— ACTIVITY —
Among the lines below, keep only those from the one containing "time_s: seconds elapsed" through the one containing "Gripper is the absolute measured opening", and reproduce them exactly.

===== DATA EXTRACT

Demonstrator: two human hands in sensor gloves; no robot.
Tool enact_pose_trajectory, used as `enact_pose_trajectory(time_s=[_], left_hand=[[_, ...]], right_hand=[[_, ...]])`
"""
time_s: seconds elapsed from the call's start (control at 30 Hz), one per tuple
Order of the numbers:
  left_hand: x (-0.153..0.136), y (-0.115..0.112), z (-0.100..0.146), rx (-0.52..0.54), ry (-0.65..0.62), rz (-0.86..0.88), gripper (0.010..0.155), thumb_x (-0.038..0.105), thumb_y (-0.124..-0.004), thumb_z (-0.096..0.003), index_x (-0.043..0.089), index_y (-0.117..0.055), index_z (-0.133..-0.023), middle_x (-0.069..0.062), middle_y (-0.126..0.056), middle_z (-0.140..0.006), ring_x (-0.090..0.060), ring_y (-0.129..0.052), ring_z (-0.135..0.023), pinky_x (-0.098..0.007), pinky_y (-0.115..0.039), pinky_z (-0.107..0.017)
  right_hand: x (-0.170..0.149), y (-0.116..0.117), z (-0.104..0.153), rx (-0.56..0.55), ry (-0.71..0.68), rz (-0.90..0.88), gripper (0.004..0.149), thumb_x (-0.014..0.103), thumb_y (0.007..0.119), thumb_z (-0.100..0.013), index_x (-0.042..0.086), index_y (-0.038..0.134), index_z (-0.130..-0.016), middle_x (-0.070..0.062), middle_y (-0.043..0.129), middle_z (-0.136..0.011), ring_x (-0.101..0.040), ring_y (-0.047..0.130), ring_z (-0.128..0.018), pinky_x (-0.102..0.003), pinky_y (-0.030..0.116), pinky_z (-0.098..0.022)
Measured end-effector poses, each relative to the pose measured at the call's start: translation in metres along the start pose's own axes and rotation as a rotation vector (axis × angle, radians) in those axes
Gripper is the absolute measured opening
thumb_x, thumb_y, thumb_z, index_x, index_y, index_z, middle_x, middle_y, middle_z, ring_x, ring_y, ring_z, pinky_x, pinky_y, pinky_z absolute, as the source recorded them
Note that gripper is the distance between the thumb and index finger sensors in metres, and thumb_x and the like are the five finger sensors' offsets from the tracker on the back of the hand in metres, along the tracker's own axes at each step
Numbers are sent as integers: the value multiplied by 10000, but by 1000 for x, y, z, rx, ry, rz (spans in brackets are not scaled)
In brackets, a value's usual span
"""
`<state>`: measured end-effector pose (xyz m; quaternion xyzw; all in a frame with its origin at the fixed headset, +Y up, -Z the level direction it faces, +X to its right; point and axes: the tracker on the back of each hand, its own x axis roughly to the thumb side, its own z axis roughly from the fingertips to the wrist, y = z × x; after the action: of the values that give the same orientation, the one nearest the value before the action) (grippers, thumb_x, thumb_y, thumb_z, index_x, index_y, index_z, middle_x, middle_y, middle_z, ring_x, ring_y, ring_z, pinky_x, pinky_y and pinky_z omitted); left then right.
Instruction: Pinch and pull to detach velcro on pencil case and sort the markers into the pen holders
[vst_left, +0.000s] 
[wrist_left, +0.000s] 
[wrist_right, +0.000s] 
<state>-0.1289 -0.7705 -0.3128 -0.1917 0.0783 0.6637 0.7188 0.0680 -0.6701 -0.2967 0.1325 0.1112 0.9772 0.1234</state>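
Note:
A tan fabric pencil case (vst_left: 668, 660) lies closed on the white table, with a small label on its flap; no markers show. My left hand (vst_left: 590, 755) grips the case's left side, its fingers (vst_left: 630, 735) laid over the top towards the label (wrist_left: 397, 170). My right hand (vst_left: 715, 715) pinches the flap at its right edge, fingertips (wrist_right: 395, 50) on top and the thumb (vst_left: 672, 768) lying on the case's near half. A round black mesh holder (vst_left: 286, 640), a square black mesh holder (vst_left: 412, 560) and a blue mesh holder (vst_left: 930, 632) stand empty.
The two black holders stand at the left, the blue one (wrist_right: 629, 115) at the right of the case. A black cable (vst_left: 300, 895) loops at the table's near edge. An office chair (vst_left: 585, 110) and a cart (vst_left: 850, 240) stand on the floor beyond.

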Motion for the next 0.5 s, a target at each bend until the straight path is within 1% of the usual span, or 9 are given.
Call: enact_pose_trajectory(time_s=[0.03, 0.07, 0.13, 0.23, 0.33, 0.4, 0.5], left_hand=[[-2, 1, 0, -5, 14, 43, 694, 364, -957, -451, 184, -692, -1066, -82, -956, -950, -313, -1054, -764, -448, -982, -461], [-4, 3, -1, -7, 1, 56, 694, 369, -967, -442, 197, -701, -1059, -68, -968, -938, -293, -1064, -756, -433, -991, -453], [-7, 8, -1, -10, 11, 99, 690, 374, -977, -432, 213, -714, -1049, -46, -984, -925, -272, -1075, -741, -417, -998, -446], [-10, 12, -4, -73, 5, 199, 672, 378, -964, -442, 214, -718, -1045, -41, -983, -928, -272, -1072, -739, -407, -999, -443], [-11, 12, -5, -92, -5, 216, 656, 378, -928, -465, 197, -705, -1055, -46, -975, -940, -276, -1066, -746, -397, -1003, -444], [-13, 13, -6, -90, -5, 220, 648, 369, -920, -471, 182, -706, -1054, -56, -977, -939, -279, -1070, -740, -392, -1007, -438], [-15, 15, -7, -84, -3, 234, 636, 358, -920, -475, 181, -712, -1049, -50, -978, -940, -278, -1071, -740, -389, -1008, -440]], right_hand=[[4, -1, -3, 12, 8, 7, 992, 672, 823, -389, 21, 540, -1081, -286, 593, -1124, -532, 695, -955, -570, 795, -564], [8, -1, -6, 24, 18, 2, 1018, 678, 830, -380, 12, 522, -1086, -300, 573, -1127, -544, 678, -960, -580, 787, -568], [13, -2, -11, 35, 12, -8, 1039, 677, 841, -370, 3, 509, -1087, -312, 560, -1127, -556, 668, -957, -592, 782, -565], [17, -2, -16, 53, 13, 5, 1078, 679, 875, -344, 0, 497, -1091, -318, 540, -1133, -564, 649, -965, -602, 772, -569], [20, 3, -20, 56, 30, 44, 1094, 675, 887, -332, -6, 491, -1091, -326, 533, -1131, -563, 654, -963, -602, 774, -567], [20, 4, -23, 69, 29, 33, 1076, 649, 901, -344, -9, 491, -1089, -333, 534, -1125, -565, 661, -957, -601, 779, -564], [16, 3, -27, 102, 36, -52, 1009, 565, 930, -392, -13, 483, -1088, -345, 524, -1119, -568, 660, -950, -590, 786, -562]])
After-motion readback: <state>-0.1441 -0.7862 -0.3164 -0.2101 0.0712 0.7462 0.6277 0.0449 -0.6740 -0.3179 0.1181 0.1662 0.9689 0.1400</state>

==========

— YOUR SOLUTION —
time_s: seconds elapsed from the call's start (control at 30 Hz), one per tuple
Order of the numbers:
  left_hand: x (-0.153..0.136), y (-0.115..0.112), z (-0.100..0.146), rx (-0.52..0.54), ry (-0.65..0.62), rz (-0.86..0.88), gripper (0.010..0.155), thumb_x (-0.038..0.105), thumb_y (-0.124..-0.004), thumb_z (-0.096..0.003), index_x (-0.043..0.089), index_y (-0.117..0.055), index_z (-0.133..-0.023), middle_x (-0.069..0.062), middle_y (-0.126..0.056), middle_z (-0.140..0.006), ring_x (-0.090..0.060), ring_y (-0.129..0.052), ring_z (-0.135..0.023), pinky_x (-0.098..0.007), pinky_y (-0.115..0.039), pinky_z (-0.107..0.017)
  right_hand: x (-0.170..0.149), y (-0.116..0.117), z (-0.104..0.153), rx (-0.56..0.55), ry (-0.71..0.68), rz (-0.90..0.88), gripper (0.004..0.149), thumb_x (-0.014..0.103), thumb_y (0.007..0.119), thumb_z (-0.100..0.013), index_x (-0.042..0.086), index_y (-0.038..0.134), index_z (-0.130..-0.016), middle_x (-0.070..0.062), middle_y (-0.043..0.129), middle_z (-0.136..0.011), ring_x (-0.101..0.040), ring_y (-0.047..0.130), ring_z (-0.128..0.018), pinky_x (-0.102..0.003), pinky_y (-0.030..0.116), pinky_z (-0.098..0.022)
Measured end-effector poses, each relative to the pose measured at the call's start: translation in metres along the start pose's own axes and rotation as a rotation vector (axis × angle, radians) in those axes
Gripper is the absolute measured opening

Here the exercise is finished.